Required work » A single figure is required: the number of lines below in which the word "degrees" occurs.

(Saved entries)
• • • •

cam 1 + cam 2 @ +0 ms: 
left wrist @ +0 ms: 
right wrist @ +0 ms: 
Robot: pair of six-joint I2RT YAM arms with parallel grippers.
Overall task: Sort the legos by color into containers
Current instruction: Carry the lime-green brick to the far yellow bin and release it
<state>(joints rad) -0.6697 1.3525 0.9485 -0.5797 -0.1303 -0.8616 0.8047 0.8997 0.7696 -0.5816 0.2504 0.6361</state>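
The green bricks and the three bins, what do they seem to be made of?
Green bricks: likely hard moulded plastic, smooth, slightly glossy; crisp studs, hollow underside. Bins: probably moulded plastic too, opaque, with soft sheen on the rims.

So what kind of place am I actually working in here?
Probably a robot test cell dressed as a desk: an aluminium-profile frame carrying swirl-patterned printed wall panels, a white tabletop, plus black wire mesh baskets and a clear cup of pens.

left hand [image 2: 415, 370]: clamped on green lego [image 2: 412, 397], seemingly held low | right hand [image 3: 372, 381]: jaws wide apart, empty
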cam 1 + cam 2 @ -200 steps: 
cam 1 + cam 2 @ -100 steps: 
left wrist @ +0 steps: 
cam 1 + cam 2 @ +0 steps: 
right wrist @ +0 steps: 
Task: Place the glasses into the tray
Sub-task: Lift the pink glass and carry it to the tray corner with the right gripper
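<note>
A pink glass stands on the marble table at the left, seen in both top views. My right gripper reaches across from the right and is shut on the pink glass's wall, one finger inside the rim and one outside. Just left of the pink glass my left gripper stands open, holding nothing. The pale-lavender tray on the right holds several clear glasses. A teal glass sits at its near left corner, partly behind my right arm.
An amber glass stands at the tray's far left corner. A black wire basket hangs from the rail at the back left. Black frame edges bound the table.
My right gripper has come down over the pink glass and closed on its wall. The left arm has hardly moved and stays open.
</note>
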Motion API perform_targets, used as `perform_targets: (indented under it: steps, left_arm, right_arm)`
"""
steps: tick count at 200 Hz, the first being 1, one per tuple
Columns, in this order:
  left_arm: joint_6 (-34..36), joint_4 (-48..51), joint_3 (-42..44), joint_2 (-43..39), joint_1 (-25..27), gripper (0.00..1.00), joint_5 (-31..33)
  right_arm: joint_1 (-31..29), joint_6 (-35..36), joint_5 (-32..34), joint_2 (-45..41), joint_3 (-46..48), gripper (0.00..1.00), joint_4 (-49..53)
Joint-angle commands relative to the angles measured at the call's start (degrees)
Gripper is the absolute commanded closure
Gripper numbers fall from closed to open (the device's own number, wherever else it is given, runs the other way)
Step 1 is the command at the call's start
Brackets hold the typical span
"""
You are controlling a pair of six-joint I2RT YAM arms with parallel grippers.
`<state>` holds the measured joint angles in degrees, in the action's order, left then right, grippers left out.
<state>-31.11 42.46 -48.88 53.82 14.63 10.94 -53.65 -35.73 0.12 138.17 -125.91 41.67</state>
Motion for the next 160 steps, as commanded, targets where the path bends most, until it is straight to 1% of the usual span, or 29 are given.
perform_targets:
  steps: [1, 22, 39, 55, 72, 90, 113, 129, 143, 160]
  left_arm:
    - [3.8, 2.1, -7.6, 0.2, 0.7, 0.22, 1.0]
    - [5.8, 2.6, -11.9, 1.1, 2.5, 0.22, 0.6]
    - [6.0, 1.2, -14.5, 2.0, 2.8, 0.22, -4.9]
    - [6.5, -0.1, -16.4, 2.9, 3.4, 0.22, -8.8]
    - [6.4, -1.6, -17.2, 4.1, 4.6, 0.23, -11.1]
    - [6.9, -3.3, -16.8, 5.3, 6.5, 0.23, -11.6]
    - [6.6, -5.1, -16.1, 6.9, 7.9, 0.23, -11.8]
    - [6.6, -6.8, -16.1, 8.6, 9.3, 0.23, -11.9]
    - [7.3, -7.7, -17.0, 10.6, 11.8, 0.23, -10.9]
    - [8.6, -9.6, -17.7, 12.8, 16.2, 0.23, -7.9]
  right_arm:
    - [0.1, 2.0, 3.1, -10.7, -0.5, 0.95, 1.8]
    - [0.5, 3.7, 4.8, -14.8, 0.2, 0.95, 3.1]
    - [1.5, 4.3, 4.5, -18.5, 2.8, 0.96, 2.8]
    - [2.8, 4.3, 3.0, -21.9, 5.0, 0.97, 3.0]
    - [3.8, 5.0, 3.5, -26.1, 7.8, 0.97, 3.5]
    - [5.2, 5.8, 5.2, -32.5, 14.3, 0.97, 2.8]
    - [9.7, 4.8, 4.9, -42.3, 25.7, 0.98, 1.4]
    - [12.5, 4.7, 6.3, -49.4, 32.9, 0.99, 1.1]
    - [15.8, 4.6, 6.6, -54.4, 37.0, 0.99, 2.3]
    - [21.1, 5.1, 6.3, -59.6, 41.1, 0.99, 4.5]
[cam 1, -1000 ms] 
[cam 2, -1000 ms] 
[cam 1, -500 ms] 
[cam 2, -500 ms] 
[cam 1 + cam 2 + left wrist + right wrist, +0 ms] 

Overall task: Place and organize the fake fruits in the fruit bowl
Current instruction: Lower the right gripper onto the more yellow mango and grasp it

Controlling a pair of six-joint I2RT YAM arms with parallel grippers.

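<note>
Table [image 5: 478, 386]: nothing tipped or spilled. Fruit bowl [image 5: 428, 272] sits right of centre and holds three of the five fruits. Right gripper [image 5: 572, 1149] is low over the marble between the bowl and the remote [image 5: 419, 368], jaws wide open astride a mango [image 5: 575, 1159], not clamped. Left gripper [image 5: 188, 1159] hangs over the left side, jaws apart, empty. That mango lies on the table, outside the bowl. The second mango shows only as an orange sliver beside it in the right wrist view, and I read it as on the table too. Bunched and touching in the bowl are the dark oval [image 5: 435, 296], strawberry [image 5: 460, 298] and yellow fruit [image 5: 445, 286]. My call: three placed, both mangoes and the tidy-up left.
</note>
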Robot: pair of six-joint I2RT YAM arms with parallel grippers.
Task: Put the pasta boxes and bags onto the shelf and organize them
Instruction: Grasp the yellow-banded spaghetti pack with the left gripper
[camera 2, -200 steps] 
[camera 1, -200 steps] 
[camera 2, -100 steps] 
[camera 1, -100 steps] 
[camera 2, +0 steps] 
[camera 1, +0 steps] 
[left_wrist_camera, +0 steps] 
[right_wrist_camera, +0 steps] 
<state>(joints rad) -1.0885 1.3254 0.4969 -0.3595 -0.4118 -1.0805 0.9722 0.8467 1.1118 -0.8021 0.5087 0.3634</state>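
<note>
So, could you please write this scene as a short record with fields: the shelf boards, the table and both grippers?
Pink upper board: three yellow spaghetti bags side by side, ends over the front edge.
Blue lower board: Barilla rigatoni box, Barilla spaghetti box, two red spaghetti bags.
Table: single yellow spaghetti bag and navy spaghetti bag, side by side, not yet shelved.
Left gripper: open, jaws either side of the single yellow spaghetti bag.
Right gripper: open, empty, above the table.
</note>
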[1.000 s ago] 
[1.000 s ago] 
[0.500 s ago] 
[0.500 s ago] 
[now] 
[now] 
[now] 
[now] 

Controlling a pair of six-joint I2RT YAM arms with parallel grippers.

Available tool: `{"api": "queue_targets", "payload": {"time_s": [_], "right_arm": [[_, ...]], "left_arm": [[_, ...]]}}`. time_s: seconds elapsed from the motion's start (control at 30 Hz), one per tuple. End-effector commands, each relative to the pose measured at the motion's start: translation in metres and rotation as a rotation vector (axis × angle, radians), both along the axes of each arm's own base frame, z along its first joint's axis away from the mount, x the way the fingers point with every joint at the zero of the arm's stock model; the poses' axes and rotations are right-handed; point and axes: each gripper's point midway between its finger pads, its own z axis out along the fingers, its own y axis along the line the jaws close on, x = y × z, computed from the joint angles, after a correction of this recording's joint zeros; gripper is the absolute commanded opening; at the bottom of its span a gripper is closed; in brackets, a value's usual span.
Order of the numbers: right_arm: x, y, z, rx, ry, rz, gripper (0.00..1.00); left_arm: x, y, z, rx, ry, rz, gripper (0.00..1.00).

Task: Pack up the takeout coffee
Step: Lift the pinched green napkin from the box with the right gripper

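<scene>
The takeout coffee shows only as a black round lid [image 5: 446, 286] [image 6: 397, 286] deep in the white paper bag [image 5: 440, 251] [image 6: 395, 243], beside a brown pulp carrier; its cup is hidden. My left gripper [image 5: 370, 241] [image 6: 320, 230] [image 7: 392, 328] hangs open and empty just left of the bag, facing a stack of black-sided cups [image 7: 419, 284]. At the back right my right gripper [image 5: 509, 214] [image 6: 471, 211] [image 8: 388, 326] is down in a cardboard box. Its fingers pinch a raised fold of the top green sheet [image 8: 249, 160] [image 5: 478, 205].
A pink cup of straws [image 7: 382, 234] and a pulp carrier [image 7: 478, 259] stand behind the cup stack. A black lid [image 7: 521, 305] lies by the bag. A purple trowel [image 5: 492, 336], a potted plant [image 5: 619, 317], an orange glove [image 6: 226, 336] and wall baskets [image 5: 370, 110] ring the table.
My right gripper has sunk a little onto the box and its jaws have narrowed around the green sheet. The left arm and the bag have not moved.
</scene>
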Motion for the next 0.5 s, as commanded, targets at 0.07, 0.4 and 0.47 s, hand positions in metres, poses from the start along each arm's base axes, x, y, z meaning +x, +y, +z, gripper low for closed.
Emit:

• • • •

Answer » 2